### TO DO
Quote exactly, and only, the lines from the one with "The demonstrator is" through the end of the listing.

### COLLECTED MATERIAL
==*==

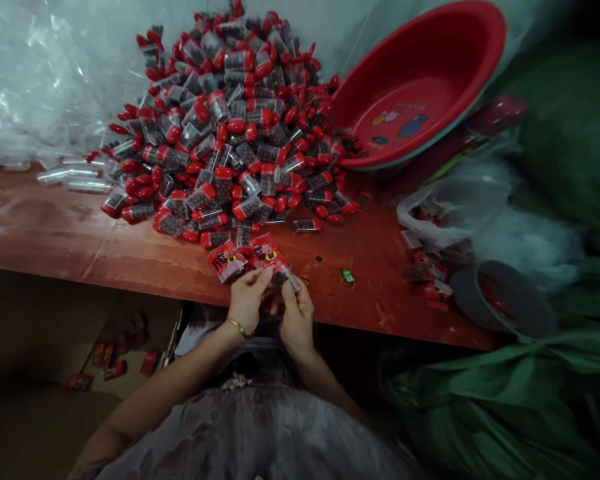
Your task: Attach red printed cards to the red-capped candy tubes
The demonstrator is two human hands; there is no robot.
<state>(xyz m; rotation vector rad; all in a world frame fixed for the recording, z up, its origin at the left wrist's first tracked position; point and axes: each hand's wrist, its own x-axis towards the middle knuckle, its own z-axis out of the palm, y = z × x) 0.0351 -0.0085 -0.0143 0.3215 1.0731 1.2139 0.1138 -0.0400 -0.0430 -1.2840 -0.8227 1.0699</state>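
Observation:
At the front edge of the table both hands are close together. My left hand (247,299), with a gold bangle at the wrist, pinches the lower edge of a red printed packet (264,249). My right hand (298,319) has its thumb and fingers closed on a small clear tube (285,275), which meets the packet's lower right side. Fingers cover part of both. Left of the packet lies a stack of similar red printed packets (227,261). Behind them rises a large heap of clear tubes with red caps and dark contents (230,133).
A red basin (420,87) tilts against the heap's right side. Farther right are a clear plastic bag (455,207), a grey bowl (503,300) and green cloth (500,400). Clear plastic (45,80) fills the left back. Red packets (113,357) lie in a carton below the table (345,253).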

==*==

### TASK RESPONSE
The demonstrator is two human hands; there is no robot.
<state>(xyz m; rotation vector rad; all in a world frame fixed for the recording, z up, its origin at the left wrist's first tracked position; point and axes: each hand's wrist, its own x-axis towards the middle knuckle, its own z-axis out of the palm, y = z × x) 0.0351 -0.0085 -0.0143 0.3215 1.0731 1.2139 0.1138 -0.0400 -0.0430 -1.2840 -0.8227 1.0699</state>
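Observation:
At the front edge of the table both hands are close together. My left hand (247,299), with a gold bangle at the wrist, pinches the lower edge of a red printed packet (264,249). My right hand (298,319) has its thumb and fingers closed on a small clear tube (285,275), which meets the packet's lower right side. Fingers cover part of both. Left of the packet lies a stack of similar red printed packets (227,261). Behind them rises a large heap of clear tubes with red caps and dark contents (230,133).
A red basin (420,87) tilts against the heap's right side. Farther right are a clear plastic bag (455,207), a grey bowl (503,300) and green cloth (500,400). Clear plastic (45,80) fills the left back. Red packets (113,357) lie in a carton below the table (345,253).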

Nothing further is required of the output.